- _Work item_
All of the data below should come back exactly as written, minus its images.

- _Supplied material_

────

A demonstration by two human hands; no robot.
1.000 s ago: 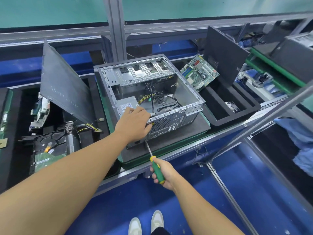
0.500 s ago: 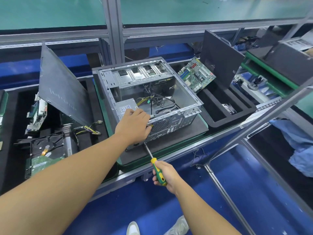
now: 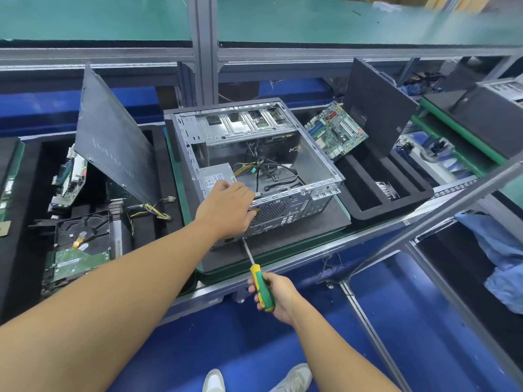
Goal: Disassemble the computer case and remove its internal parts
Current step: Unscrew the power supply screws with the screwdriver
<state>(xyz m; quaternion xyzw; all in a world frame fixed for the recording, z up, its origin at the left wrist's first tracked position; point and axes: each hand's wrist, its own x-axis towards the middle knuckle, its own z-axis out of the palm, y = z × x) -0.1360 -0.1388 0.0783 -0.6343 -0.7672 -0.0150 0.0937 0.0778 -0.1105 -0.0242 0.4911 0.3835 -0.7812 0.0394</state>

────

- _Your solution_
A demonstration by two human hands; no robot.
1.000 s ago: 
0.500 s ago: 
now: 
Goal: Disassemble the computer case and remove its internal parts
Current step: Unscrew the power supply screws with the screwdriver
<state>(xyz m; quaternion xyzw; all in a world frame fixed for the recording, z up, its origin at the left wrist's first tracked position; point and axes: each hand's wrist, its own x-axis towards the middle knuckle, its own z-axis out of the palm, y = z × x) -0.1360 -0.1388 0.0783 -0.6343 -0.7672 -0.0150 0.0937 0.0778 -0.1105 -0.0242 0.4911 0.3835 -0.7812 0.0394</state>

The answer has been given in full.